ASSIGNMENT
Write the data out again, exactly as given.

INPUT DATA
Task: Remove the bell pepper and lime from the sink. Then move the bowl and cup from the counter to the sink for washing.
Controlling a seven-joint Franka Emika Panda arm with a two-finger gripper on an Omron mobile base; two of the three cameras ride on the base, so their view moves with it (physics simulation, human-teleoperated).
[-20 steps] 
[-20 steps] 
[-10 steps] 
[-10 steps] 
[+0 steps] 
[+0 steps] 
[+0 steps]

EXERCISE ANSWER
Task: Remove the bell pepper and lime from the sink. Then move the bowl and cup from the counter to the sink for washing.
Controlling a seven-joint Franka Emika Panda arm with a two-finger gripper on an Omron mobile base; two of the three cameras ride on the base, so their view moves with it (physics simulation, human-teleoperated).
[-20 steps] 
[-20 steps] 
[-10 steps] 
[-10 steps] 
[+0 steps] 
[+0 steps] 
[+0 steps]

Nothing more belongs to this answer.